_WHAT TO DO_
The required result is a copy of each line below in which "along" appears.

_DATA BELOW_
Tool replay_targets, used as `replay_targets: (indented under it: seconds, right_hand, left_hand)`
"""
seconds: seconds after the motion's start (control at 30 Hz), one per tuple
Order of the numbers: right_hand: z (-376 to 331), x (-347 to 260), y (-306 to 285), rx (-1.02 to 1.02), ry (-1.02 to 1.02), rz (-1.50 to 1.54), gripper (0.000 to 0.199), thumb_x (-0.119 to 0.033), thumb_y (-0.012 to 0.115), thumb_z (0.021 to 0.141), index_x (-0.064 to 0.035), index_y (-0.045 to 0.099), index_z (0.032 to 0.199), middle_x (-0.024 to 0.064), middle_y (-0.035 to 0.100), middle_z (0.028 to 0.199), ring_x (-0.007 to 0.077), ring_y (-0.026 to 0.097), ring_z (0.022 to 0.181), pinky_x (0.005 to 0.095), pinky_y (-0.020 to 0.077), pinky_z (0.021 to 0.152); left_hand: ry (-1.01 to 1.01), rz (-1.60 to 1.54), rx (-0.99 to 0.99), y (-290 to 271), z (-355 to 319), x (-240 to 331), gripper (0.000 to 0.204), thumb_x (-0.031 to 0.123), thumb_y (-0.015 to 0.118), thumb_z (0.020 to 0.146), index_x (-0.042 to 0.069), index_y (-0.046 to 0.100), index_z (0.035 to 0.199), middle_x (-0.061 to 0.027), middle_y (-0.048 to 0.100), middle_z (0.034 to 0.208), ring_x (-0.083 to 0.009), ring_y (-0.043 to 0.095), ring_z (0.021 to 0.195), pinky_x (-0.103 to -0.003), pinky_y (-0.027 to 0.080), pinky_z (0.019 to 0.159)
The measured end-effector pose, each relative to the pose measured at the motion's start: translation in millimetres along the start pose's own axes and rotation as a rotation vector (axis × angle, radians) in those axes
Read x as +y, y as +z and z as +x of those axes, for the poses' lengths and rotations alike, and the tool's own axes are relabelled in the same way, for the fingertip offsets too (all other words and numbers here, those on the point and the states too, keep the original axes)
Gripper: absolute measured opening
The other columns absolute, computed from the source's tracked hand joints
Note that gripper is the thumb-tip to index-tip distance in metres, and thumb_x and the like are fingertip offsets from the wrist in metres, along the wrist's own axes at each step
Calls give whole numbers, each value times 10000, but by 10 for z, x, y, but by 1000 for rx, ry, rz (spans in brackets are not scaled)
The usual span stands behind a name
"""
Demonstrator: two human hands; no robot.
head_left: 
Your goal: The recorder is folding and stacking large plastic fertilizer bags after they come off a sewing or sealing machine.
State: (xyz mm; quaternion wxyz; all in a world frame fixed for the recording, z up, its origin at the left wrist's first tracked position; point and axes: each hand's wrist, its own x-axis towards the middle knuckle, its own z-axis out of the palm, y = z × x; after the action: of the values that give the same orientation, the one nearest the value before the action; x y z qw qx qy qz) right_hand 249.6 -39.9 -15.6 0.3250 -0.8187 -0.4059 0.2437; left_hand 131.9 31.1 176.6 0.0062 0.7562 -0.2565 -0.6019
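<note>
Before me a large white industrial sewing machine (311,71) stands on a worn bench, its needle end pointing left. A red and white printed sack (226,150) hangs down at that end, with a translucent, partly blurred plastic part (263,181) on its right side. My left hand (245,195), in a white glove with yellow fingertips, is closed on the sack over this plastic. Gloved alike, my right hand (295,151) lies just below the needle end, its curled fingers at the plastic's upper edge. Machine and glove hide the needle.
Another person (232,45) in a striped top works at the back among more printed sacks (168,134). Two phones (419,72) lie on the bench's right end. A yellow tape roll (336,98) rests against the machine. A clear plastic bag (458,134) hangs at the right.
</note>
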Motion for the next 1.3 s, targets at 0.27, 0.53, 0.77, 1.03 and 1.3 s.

_SOLUTION TO THIS PROBLEM_
The measured end-effector pose, each relative to the pose measured at the motion's start: translation in millimetres along the start pose's own axes and rotation as a rotation vector (axis × angle, radians) in those axes
Note that gripper is the thumb-tip to index-tip distance in metres, and thumb_x and the like are fingertip offsets from the wrist in metres, along the wrist's own axes at each step

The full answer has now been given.